Kyneton Contemporary Art Triennial: Force Fields

Curated by Kyneton Contemporary Inc. Kyneton, Victoria 14 April—22 April, 2018

Curated and presented by Kyneton Contemporary Inc., a non-profit arts organisation comprising local artists and art professionals, the inaugural Kyneton Contemporary Art Triennial (KCAT)­­ was conceived as ‘a celebration of contemporary art and an exploration of the energies that resonate in place and community’. [1] Opening to particularly energetic rain—a natural honesty that perfectly suited the place—KCAT invited visitors to stroll through the Kyneton township and discover works by ten Australian artists. A $15 ticket included a map of this treasure hunt and gave visitors access to the artworks and performances throughout the Triennial period. Artworks were installed from the southern train station to the largely unknown pine forest at the northern edge of the township, navigable by foot in a few hours.

The event was afforded cohesion by the number of works that took viewers outside the typical art-viewing environments and into Kyneton ‘proper’. Scattered through the side streets, Elvis Richardson’s Artist Lifestyle (2018) featured anagrams of the work’s title, rendered as concrete poetry-meets-real estate hoardings.

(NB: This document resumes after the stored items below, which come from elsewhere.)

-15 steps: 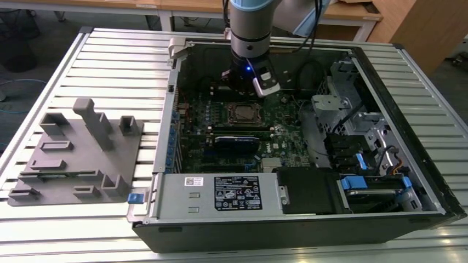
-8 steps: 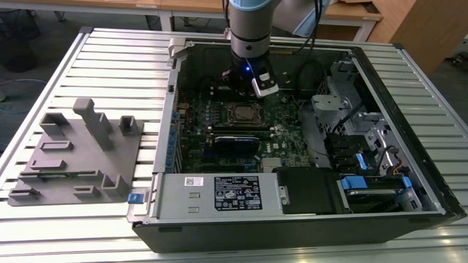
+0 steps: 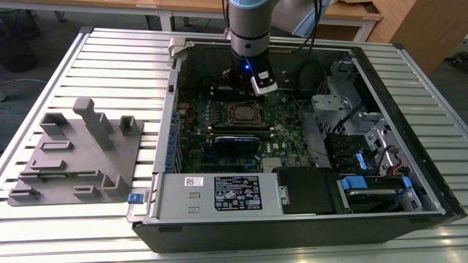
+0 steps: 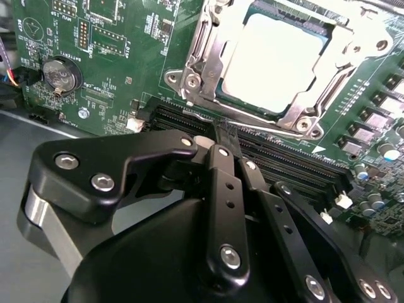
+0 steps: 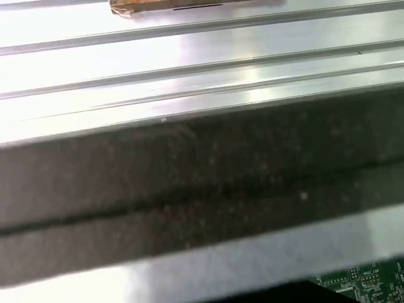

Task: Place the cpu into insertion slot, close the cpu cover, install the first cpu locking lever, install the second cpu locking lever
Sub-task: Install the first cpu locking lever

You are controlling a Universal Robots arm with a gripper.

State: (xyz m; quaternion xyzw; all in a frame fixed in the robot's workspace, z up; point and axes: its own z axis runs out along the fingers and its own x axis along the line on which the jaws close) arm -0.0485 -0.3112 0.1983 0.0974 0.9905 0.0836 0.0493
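Note:
The cpu (image 4: 271, 57), a pale silver square, lies in the insertion slot on the green circuit board (image 4: 126, 38). The silver cpu cover (image 4: 203, 60) lies flat around it, and the chip shows through its window. In the exterior view the cpu (image 3: 242, 113) sits mid-board inside the open computer case. My gripper (image 4: 226, 134) hangs just off one edge of the socket, over the long black slots, with its black fingers (image 4: 218, 164) together and nothing between them. Seen from outside, the gripper (image 3: 246, 91) is just behind the socket. I cannot make out how the locking levers stand.
The case walls (image 3: 164, 137) ring the board. A blue card (image 3: 235, 143) and the power supply (image 3: 219, 192) lie in front of the socket, with drive cages (image 3: 365, 137) on the exterior view's right. A grey fixture plate (image 3: 73, 153) rests on the slatted table (image 5: 189, 57).

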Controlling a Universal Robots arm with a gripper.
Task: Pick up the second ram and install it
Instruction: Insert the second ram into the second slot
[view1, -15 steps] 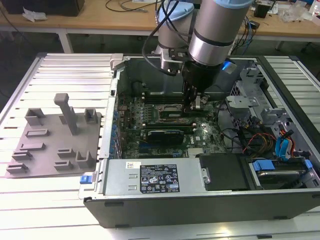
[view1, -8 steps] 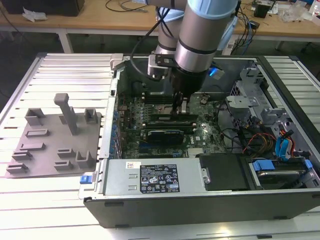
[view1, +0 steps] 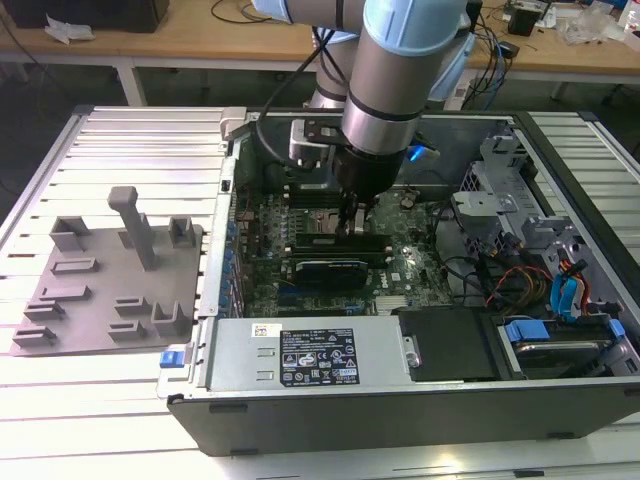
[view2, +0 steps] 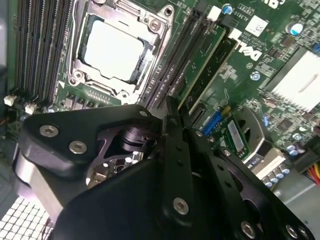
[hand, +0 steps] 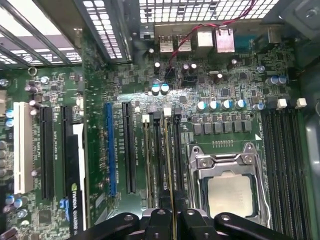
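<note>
I see my arm reaching down into the open black desktop computer case (view1: 400, 420), which lies on its side on the pale slatted metal counter (view1: 140, 140). The black two-fingered tool (view1: 356, 216) sits low over the green motherboard (view1: 410, 270), right at the memory slots beside the silver-framed CPU socket (view2: 117, 47).

In both wrist views the fingers (view2: 172, 125) stand close together, pinched on a thin edge that I take for the second ram, the long narrow green circuit-board stick (hand: 173, 192), held upright over the dark slots next to the socket. I cannot tell whether it is already seated in its slot or just above it.

In the second wrist view another green memory stick (view2: 205, 52) with dark chips already stands in a neighbouring slot.

On the counter, toward the exterior view's left and well apart from the case, lies the grey plastic tray with upright pegs (view1: 105, 285).
</note>
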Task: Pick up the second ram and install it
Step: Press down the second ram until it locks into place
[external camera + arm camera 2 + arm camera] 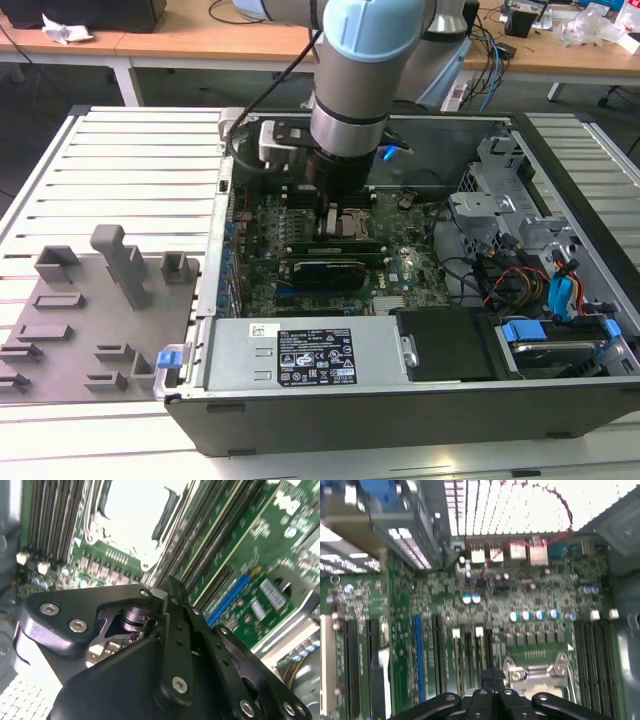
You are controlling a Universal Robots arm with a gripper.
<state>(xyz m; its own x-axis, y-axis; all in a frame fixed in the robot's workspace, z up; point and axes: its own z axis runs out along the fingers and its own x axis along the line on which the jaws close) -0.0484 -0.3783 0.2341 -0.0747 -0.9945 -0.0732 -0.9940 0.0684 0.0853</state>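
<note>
I am hovering my black gripper [492, 692], fingers pressed together with no green stick visible between them, above the long black memory slots [467, 657] beside the square metal processor socket [540, 672].

Green circuit board [400, 270] inside the black computer case [400, 410]; beside the case, a grey plastic block stand [90, 310]; pale blue arm [365, 30].

Grey-and-pale-blue arm [352, 70]; black linkage gripper [172, 592], apparently silver screws.
</note>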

The ten panels simultaneously provided a mid-wander pep-talk and a reminder of the burgeoning popularity of Kyneton and the associated impact on property values. Georgie Mattingley’s tender images, developed through conversation with residents of a local aged care centre, drew upon the hands that shaped Kyneton, and David Attwood’s Human Shit (2018) came to you; an Attwood-sized poop emoji wandering around town, hugging kids and introducing his brand of ‘animalness’ to Woolworths. [2]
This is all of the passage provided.